Start of DATASET SECTION
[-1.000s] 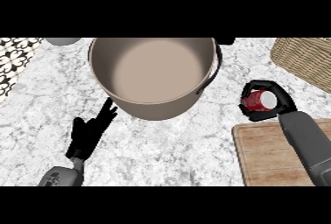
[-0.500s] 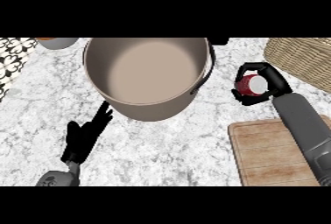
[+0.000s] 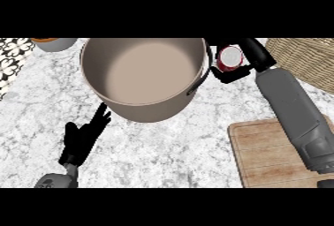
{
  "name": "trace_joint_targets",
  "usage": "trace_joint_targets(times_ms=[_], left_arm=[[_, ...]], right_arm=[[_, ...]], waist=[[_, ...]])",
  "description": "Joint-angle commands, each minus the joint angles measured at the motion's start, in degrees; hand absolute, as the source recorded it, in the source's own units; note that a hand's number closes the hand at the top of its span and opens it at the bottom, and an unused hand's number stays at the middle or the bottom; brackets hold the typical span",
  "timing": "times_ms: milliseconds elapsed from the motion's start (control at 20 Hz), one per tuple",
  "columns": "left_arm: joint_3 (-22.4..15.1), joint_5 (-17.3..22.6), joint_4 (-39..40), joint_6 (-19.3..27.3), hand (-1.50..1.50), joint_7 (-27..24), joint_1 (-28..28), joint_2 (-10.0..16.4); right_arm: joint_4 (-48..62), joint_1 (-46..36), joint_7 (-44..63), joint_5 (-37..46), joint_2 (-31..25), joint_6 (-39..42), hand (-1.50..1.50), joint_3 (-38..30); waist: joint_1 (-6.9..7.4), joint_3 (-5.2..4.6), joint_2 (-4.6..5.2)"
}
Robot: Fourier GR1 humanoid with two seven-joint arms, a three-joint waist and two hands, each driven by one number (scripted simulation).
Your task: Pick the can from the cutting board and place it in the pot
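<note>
A red can (image 3: 229, 59) with a pale top is held in the air just right of the pot's rim, with my right hand (image 3: 251, 55) curled round it. The large grey pot (image 3: 145, 75) stands at the upper middle of the marble counter, its inside bare. The wooden cutting board (image 3: 264, 152) lies at the lower right, partly under my right forearm, with nothing on its visible part. My left hand (image 3: 81, 137) rests open at the lower left, fingers pointing towards the pot's base.
A woven basket (image 3: 306, 57) sits at the upper right, close behind my right hand. A small bowl with an orange rim (image 3: 53, 43) is at the upper left, beside a black-and-white patterned cloth (image 3: 12, 59).
My right hand has carried the can up and to the left, from beside the board to next to the pot's rim. The left hand has stayed put.
</note>
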Motion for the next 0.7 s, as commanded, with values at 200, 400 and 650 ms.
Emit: trace_joint_targets(times_ms=[200, 400, 650], left_arm=[[0.51, 0.79, -1.03, -1.84, 0.00, 1.73, -1.20, 0.17], [-1.68, -2.07, 0.16, 0.42, 0.00, 0.28, -1.45, -2.60], [-1.14, -1.18, -1.54, -0.13, 0.00, 3.70, -3.76, -2.59]], right_arm=[[-2.68, -10.11, 15.79, 6.80, 5.69, -0.63, 1.50, 5.36], [0.75, -14.04, 20.57, 10.61, 10.84, -3.57, 1.50, 7.45], [8.64, -18.34, 20.53, 15.39, 14.31, -5.43, 1.50, 9.65]], waist=[[0.53, -0.08, 0.19], [0.87, -0.08, 0.41], [1.91, -0.07, 0.86]])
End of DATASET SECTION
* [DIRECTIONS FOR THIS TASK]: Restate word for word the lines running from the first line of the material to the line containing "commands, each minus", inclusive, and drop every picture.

* [OUTPUT FOR THIS TASK]:
[-1.000s] 
[-0.500s] 
[+0.000s] 
{
  "name": "trace_joint_targets",
  "usage": "trace_joint_targets(times_ms=[_], left_arm=[[_, ...]], right_arm=[[_, ...]], waist=[[_, ...]])",
  "description": "Joint-angle commands, each minus the joint angles measured at the motion's start, in degrees; hand absolute, as the source recorded it, in the source's own units; note that a hand's number closes the hand at the top of its span and opens it at the bottom, and an unused hand's number stays at the middle or the bottom; brackets hold the typical span",

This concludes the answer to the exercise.